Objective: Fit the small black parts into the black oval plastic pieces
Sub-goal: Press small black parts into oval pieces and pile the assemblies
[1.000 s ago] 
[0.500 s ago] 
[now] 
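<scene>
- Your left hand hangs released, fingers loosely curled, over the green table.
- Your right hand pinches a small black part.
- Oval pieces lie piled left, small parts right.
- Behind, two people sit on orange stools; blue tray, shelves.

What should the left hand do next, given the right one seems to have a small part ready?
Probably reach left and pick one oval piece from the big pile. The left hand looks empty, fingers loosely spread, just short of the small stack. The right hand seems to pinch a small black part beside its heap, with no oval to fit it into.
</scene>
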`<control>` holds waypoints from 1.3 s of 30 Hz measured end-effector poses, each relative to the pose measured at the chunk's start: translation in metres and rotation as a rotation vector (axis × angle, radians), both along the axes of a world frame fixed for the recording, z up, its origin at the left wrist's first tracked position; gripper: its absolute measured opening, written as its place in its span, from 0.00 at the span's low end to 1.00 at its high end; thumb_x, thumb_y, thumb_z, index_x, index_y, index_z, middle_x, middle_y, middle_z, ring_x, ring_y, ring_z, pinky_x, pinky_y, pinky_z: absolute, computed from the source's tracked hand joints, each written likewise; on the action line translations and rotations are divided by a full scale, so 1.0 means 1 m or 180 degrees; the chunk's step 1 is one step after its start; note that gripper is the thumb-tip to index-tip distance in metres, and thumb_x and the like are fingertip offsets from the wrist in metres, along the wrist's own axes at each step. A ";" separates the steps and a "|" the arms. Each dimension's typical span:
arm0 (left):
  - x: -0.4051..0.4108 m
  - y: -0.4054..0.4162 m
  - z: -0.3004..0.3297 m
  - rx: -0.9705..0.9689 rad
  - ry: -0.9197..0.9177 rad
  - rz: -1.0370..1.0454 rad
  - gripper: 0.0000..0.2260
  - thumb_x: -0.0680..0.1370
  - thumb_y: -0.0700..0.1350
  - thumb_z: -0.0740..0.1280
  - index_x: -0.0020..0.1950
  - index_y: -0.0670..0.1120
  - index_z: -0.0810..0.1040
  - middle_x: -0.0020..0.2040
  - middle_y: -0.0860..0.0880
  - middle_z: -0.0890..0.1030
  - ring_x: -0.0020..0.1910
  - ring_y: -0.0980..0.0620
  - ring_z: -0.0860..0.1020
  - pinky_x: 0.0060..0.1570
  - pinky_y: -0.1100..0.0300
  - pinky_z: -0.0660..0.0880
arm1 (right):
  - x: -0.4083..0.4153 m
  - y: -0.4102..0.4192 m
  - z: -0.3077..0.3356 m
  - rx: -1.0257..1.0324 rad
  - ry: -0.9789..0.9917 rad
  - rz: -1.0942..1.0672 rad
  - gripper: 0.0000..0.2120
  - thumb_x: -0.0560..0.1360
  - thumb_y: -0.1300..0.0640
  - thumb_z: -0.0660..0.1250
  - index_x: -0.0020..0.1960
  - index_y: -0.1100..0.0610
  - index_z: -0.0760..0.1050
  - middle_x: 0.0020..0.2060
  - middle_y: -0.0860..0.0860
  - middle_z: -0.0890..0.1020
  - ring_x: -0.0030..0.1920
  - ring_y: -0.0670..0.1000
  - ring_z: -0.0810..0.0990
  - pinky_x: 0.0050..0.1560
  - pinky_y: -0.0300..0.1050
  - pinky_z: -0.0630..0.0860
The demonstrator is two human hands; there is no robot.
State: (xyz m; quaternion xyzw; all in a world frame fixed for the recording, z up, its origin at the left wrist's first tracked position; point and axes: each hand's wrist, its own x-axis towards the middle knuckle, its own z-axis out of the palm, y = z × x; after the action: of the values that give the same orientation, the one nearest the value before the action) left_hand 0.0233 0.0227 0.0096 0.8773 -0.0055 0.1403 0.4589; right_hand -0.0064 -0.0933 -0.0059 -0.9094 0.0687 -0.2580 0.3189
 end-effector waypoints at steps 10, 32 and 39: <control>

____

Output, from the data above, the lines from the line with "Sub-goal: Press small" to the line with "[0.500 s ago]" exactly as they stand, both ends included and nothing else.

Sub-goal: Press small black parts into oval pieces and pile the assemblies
[1.000 s ago] 
[0.500 s ago] 

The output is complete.